"On n'est pas dans le futurisme, mais dans un drame bourgeois ou un thriller atmosphérique"
L'histoire du couple qui se délite n'est pas une nouveauté, mais ce qui rend celle-ci particulièrement originale, c'est le contexte cambodgien au temps du Protectorat français. Et l'on sent que l'auteur maîtrise son sujet, qu'il s'est documenté -il est professeur émérite de l'Université Paris-Diderot- et surtout qu'il sait le restituer dans ce très beau roman qui invite au voyage et à la découverte d'Angkor. Je me suis régalé, non point des mésaventures de Daniel et Julie, mais des paysages, des descriptions des sites angkoriens, des visites des temples plus petits et éloignés des routes touristiques, des trésors architecturaux. Bref, le contexte géographique est beau. La politique des Français en poste est décrite comme bienveillante et paternaliste, mais elle est en train de changer avec la nomination d'un résident (qui encadre et surveille le gouverneur cambodgien) aux méthodes plus brutales. Ce sont aussi ces deux visions du Protectorat qui s'opposent dans ce livre et les prémices de l'indépendance du pays. C'est très bien fait, tout est subtilement amené, et l'air de rien, le lecteur s'enrichit et s'instruit.
Et puis, il y a les personnages, Daniel et Julie en tête, mais aussi les autres Français en charge des restaurations des monuments ou en travaux de recherche de la civilisation khmère. Et les autochtones, parfois serviteurs, d'autres fois aux fonctions plus en lien avec le travail sur les sites archéologiques et le Gouverneur.

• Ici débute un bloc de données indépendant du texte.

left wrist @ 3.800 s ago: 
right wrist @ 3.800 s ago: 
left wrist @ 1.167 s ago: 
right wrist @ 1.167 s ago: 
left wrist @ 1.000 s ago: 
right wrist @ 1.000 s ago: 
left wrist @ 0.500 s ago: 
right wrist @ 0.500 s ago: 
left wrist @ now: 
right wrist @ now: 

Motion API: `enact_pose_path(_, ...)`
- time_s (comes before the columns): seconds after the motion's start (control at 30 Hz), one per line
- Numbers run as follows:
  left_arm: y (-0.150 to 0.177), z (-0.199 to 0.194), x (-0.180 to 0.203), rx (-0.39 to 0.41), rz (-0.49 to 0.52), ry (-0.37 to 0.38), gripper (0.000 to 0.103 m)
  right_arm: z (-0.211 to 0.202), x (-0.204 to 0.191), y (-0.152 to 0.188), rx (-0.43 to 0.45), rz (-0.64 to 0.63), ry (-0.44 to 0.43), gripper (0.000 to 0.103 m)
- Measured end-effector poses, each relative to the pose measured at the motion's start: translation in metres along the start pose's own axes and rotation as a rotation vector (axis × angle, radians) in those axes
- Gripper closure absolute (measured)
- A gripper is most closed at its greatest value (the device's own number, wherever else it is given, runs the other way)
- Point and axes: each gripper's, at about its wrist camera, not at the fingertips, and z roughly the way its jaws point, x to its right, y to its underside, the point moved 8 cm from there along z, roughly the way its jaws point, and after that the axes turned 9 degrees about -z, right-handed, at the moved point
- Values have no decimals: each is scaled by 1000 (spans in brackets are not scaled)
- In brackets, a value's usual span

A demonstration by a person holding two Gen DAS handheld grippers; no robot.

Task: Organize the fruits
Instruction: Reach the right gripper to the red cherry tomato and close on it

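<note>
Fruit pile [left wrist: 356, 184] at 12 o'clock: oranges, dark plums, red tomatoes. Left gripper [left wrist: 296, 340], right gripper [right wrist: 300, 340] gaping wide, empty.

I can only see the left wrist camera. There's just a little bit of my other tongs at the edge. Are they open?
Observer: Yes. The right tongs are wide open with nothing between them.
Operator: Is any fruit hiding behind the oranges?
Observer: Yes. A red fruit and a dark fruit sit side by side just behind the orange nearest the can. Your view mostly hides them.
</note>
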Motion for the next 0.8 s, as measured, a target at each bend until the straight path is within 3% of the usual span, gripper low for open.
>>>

Des relations se créent, des amitiés, des inimitiés.... Et le jeune couple de se déchirer sur fond de jalousie. Alain Forest évoque aussi les croyances cambodgiennes et notamment le bouddhisme theravâda avec des bouts de coutumes et croyances plus anciennes locales dedans.
J'ai également beaucoup aimé la réflexion autour de la beauté, lorsqu'un collègue de Daniel, provincial, évoque sa presque déception à voir en vrai Notre-Dame de Paris qu'il avait beaucoup vue en photos, et finalement habitant à Paris, il la voit tous les jours : "La première fois importe peu. Ce qui est vraiment beau, c'est ce dont on ne se lasse jamais et qu'on découvre encore plus beau d'un jour à l'autre." (p.66) Ainsi que celle sur le pillage des lieux sacrés qui ont alimenté les musées occidentaux et l'affaire Malraux qui dans ces années-là ne s'est pas privé de tenter de rapporter des vestiges. Vous l'aurez compris, c'est un excellent roman que Le Karma du conservateur, comme toujours chez L'Asiathèque.